September 30, 2006

大誤訳? ヒット曲は泣いている??

 西山保著「大誤訳 ヒット曲は泣いている」を読んだ。ちょっと面白そうな書名にひかれて衝動買いした一冊。おもしろくて、少しは英語の勉強になれば儲けものという軽い気持ちで読み始めたら、これが結構面白かった。

 作者は文法的にみて、自信を持って誤訳だと解説しているが、翔年は詩の翻訳だから、必ずしも英語の文法に忠実な訳でなくってもいいのではと考える。が、それにしても度が過ぎてると思える日本語訳詩もある。あんまり受け売りにならないように、著者の試訳を翔年好みの訳に少し替えてお届けします。

 例えばよくご存知のサイモンとガーファンクルの「サウンド・オブ・サイレンス」はどうでしょうか?

"The Sound Of Silence"
In restless dreams I walked alone
Narrow streets of cobblestone,
Neath the halo of a street lamp,
I turned my collar to the cold and damp
When my eyes were stabbed by the flash of a neon light
That split the night
And touched The Sound Of Silence.

(CDについている訳詞)
安らぎのなき夢をまどろみながら
玉石を敷きつめた狭い道を一人歩いた
街灯のほの明かりの下を
冷気と湿気に襟を立てて
ネオン・ライトの閃光が ぼくの眼を射るとき
夜は引き裂かれ ぼくは静寂の音に触れる

著者は構文の理解に問題があるいう。具体的には、I turned my collar 以下の文は上の文とは独立していると指摘している。著者のいうように文法に即して訳すとこんな具合になる。

(試訳)
不安な夢見ごこちでぼくは
玉砂利の狭い通りを
街灯の明かりの輪の中を 一人歩いていた
そして寒さと湿気にたいして襟を立てた
その時ぼくの眼にはネオンの閃光が突きささり
それは夜の闇を引き裂き
沈黙の音に触れた
※沈黙の音=これは矛盾語で、難しくてよく分かりません。次の節で Peaple talking without speaking, Peaple without listening とあるので、声は出してもそれが心に通じなければ、その音は沈黙と同じだと言うのでしょうね。多分。
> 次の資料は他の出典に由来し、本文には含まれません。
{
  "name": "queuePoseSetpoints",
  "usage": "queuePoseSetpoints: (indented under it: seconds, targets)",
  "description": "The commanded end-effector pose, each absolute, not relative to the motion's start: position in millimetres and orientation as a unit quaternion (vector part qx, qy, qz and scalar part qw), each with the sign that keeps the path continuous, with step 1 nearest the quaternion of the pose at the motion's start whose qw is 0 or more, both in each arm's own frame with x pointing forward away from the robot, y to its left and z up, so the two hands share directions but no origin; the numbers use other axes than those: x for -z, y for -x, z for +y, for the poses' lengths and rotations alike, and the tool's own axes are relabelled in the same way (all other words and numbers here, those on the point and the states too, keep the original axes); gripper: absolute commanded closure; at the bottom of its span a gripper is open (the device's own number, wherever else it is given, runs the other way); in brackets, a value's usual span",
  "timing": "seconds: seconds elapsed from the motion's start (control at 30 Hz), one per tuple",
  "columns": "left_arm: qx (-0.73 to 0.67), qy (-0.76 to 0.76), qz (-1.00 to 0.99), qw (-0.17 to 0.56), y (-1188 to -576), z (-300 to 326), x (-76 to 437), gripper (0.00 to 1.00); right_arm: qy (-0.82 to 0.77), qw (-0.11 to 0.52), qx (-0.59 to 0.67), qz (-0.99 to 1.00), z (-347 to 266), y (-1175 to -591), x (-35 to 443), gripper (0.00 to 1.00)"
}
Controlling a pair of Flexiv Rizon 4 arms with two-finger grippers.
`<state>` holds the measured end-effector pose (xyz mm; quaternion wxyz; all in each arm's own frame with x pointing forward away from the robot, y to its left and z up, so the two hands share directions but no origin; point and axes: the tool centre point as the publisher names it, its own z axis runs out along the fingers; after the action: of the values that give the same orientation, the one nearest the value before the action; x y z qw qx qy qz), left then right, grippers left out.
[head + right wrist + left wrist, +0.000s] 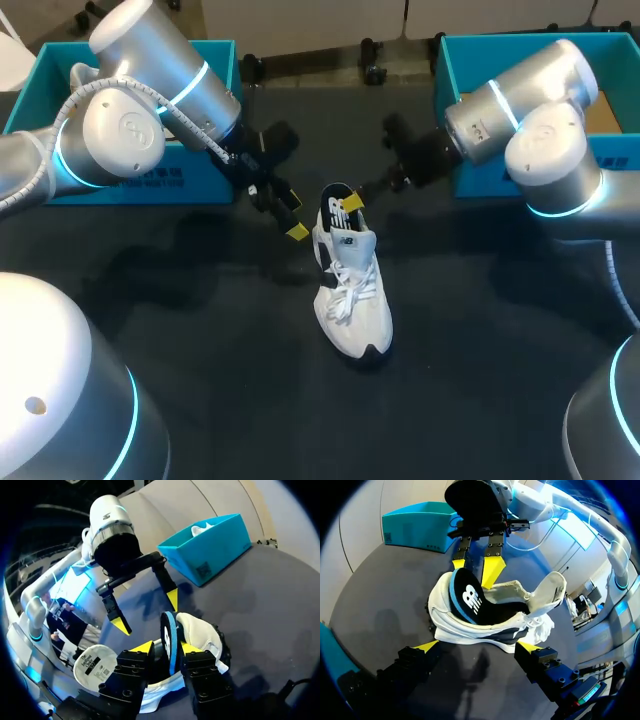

 もっとハッキリした誤訳の例です。これは翔年も分かりました。マライア・キャリーのドリーム・ラバーをどうぞ。

Dreamlover
I want a lover who knows me
Who understands how I feel inside
someone to comfort and hold me
Through the long lonely night
Till the dawn
Why don't you take me away

(CDの訳)
誰より私をわかってて
秘めた想いも察してくれる
夢見心地に抱きしめて
長く寂しい夜があけるまで
ああ、でもダメよ つれていかないで

 最後のフレーズがひどいです。Why don't you 〜? は誘いの慣用句ですから、Whay don't you take me away は、「連れてって!」のはず。それを「つれていかないで」と訳す必然性はないように思いますが、みなさんはどう思います?

(試訳)
わたしのことをよく知って
わたしの心を察してくれる
恋人がほしい
長く寂しい夜を
夜明けまでずっと
慰め抱きしめてくれる人が
ね、私をつれてってよ


 著者は文法に厳しい眼を注いで、24曲のポップスの歌詞の誤訳を次々に指摘してくれます。翔年は、うろ覚えの歌詞(ムチャクチャ)がはっきりしたのと、著者の指摘にもとずいて、歌詞を文法どおりに解釈しようとしたので、ちょっと英語の勉強になりました。
 
 そのほか、有名な歌手ではホイットニー・ヒュ−ストン、マドンナ、シンディ・ローパー、セリーヌ・ディオンなどの歌う歌詞もやり玉に上がっていました。